Is there a difference/advantage in defining data vectors either of the two ways in the data block of a stan program?
data{
vector[N] y;
}
versus
data{
real y[N];
}
I am not seeing a difference in simple example. From what I’m seeing in the documentation it seems that either is acceptable.
Mike A
It’s generally better to use vector types:
data {
vector[N] y;
}
As these are more easily compatible with other matrix/vector operations, and are able to used more efficiently in the underlying c++.
2 Likes
Thanks for your answer. I was wondering the same thing.
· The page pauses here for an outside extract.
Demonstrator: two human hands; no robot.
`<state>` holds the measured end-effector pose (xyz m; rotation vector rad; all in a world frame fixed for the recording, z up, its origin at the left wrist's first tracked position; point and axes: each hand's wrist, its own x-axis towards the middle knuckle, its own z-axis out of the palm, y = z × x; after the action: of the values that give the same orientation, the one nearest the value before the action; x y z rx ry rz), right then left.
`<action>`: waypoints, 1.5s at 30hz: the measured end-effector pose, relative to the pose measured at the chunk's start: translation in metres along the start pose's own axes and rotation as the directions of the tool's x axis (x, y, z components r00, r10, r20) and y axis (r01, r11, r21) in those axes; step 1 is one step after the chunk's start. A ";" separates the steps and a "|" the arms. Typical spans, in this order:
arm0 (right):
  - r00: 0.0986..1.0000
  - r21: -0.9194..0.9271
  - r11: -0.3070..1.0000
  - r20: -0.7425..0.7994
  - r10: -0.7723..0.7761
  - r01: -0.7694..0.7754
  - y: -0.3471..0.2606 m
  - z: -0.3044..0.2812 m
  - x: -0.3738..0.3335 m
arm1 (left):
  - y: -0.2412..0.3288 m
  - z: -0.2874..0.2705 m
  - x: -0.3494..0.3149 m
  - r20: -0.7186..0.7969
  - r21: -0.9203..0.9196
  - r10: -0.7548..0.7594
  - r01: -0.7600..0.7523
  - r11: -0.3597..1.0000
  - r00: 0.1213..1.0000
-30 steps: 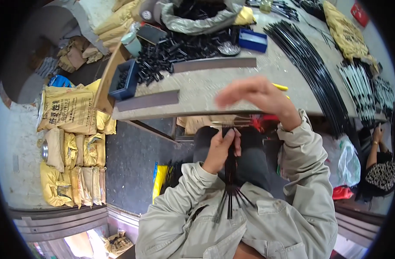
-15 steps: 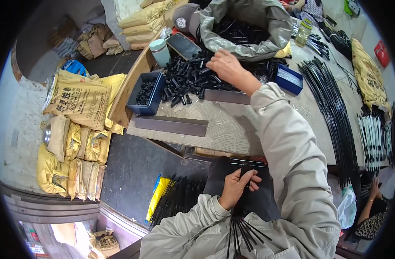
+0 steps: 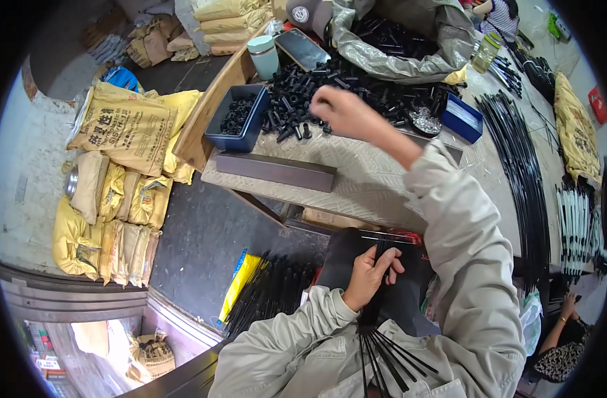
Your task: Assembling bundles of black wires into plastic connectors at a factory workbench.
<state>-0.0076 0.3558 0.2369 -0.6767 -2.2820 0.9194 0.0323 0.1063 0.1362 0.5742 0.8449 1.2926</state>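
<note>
My left hand point(image 3: 373, 275) is closed around a bundle of thin black rods point(image 3: 372, 315) above my lap. Their lower ends fan out against my grey jacket. Slightly blurred, my right hand point(image 3: 346, 114) is lifted over the near edge of a heap of small black bolt-like plastic parts point(image 3: 287, 103). Its fingers are curled in, and what they may hold is too small to make out. Left of the heap stands a dark blue bin point(image 3: 239, 140) with small black pieces in it.
A dark metal bar point(image 3: 277, 172) lies along the table's front edge. Behind the heap are a phone point(image 3: 302, 48), a pale blue cup point(image 3: 264, 58) and a large grey sack point(image 3: 409, 66) of black parts. Long black rods point(image 3: 516, 172) lie at right; a co-worker's arm point(image 3: 561, 328) shows beyond.
My right hand has moved toward me, from over the heap to its near edge, its fingers curling in. My left hand keeps its hold on the rods. The view has shifted slightly.
</note>
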 end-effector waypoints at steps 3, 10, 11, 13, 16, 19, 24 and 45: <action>0.989 -0.449 0.893 0.140 0.042 0.026 0.005 0.026 0.010 | 0.002 0.001 -0.005 -0.037 0.012 -0.006 0.007 1.000 0.999; 0.997 0.208 0.977 0.075 0.030 -0.045 -0.029 -0.066 -0.078 | 0.005 0.008 -0.006 -0.006 0.032 0.065 -0.065 0.997 0.998; 0.982 0.216 0.961 0.119 0.148 -0.171 -0.037 -0.081 -0.104 | 0.006 0.009 -0.005 0.016 0.009 0.040 -0.040 0.999 0.999; 0.947 0.272 0.910 0.161 0.279 -0.314 -0.040 -0.086 -0.153 | 0.002 0.009 -0.003 0.026 -0.019 0.074 -0.073 0.997 0.997; 0.940 0.427 0.852 -0.013 0.341 -0.303 -0.037 -0.075 -0.211 | -0.005 0.012 -0.001 0.053 -0.018 0.085 -0.084 0.996 0.995; 0.812 0.641 0.746 -0.333 0.480 -0.179 -0.027 -0.053 -0.248 | -0.008 0.025 0.001 0.096 -0.006 0.014 -0.013 1.000 0.995; 0.715 0.781 0.625 -0.448 0.536 0.021 -0.030 -0.027 -0.261 | -0.012 0.038 -0.005 0.114 0.044 0.018 -0.023 0.999 0.993; 0.913 0.840 0.500 -0.012 0.407 -0.212 -0.021 -0.048 -0.284 | -0.012 0.061 -0.039 0.196 0.099 0.087 -0.108 0.989 0.977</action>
<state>0.2191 0.1838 0.1889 -0.6908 -1.2641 1.8286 0.0859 0.0709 0.1710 0.8224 0.7376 1.2627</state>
So in this model : (found from Aki Vehtari study case Gaussian process demonstration with Stan ); real xn[N] = to_array_1d((x - xmean)/xsd); should be change to vector[N] xn = (x- xmean)/xsd ? Or do you think there is a reason why xn and x2n are array but yn is a vector here ?
data {
int<lower=1> N; // number of observations
vector[N] x; // univariate covariate
vector[N] y; // target variable
int<lower=1> N2; // number of test points
vector[N2] x2; // univariate test points
}
transformed data {
// Normalize data
real xmean = mean(x);
real ymean = mean(y);
real xsd = sd(x);
real ysd = sd(y);
real xn[N] = to_array_1d((x - xmean)/xsd);
real x2n[N2] = to_array_1d((x2 - xmean)/xsd);
vector[N] yn = (y - ymean)/ysd;
real sigma_intercept = 0.1;
vector[N] zeros = rep_vector(0, N);
}
In that case study, xn
and x2n
are specified as arrays because they’re to be passed to the gp_exp_quad_cov
functions, which requires an array input for particular parameters
2 Likes